Which of PCA or Heatmap plots are better to exclude outlier replicates from normalised microarray or similar datasets?
2
0
Entering edit mode
3.9 years ago
Microuser • 0

Hello,

I have a general question about finding the outliers in microarray data. For my normalised datasets, I have generated the PCA and heatmap plots with samples clustering. My heatmap plot shows the triplicates cluster together. But, looking at PCA plot, on PC1, one replicate might be much further away from the other two replicates, like having two at +60 and the other being at -20 on PC1 vector. On PC1 more than 55% variance is explained (at least) and all the replicates show rather similar position relative to PCA2 on the plot. My question is which of PCA or heatmap plots are more accurate to use for excluding the outliers from the sample and why?

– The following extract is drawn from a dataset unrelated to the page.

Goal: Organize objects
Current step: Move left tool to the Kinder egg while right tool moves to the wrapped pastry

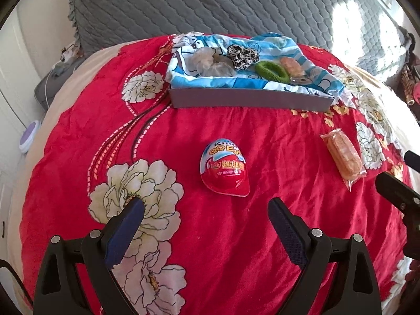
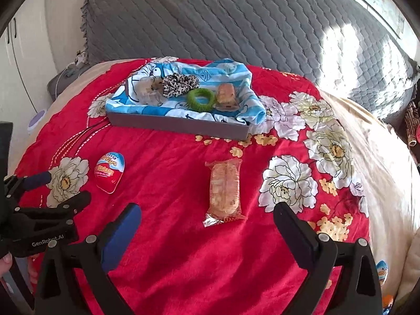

Your opinions are very appreciated. Thank you

microarray outlier pca heatmap • 9.2k views
ADD COMMENT
5
Entering edit mode
3.9 years ago

To determine an outlier is usually a judgement call and is something that comes with experience of having worked on dozens —possibly hundreds— of datasets.

The numbers on the PCA axes are unfortunately not a good metric to use on their own.

PCA

Stat ellipse

You could instead generate a stat ellipse at the 95% confidence level, as I do HERE, where an outlier would be any sample falling outside of it's respective group's ellipse:

En1-VFYn-XMAYKAFN

Z-scores

You could also generate Z-scores from the PC1 values and determine an outlier as anything falling outside |Z|=3 or |Z|=6.

-----------------------

Hierarchical clustering

In a dendrogram, an outlier will lie in its own branch that may extend from the very root of the tree. You can again attempt to quantify these by setting cut-offs based on the distance metric that's used. For example, if a sample branches off into it's own leaf / node at a height of Euclidean Distance of 8, then it may be an outlier.

Take a quick look at what I do here: A: extract dendrogram cluster from pheatmap

-----------------

General

  • Cook's Distance: Cook's Distance is a metric also routinely used in statistics.
  • +/- 1.5 * IQR: This is commonly used in statistics and there is much material online about it
  • Bonferroni test on studentised residuals: If you feel up for it, you can try to implement this, but it depends on your input data. I cannot really see it being used in your case - https://www.rdocumentation.org/packages/car/versions/3.0-10/topics/outlierTest
ADD COMMENT
0
Entering edit mode

Thanks a lot Kevin. I went through the PCAtools tutorial, but I couldn't regenerate the same stat ellipse on the same dataset. I used this tool for my own data, too. Can I say that GSM4910611 is the outlier of sessile group? Besides, I don't know if all the samples of planktonic are within their ellipse and there's no outlier because its ellipse is divided into halves and looks odd. Thank you in advance.

my data stat ellipse: https://ibb.co/Rjd56CM tutorial stat ellipse: https://ibb.co/PYRJ79s

ADD REPLY
1
Entering edit mode

Oh, you need to increase the axes widths so that the ellipses are drawn correctly. I do not see any outliers in your data.

ADD REPLY
1
Entering edit mode
3.9 years ago
Mensur Dlakic ★ 28k

I will preface this by saying that I don't use PCA for the same purpose you do, so my advice may be of limited use to you.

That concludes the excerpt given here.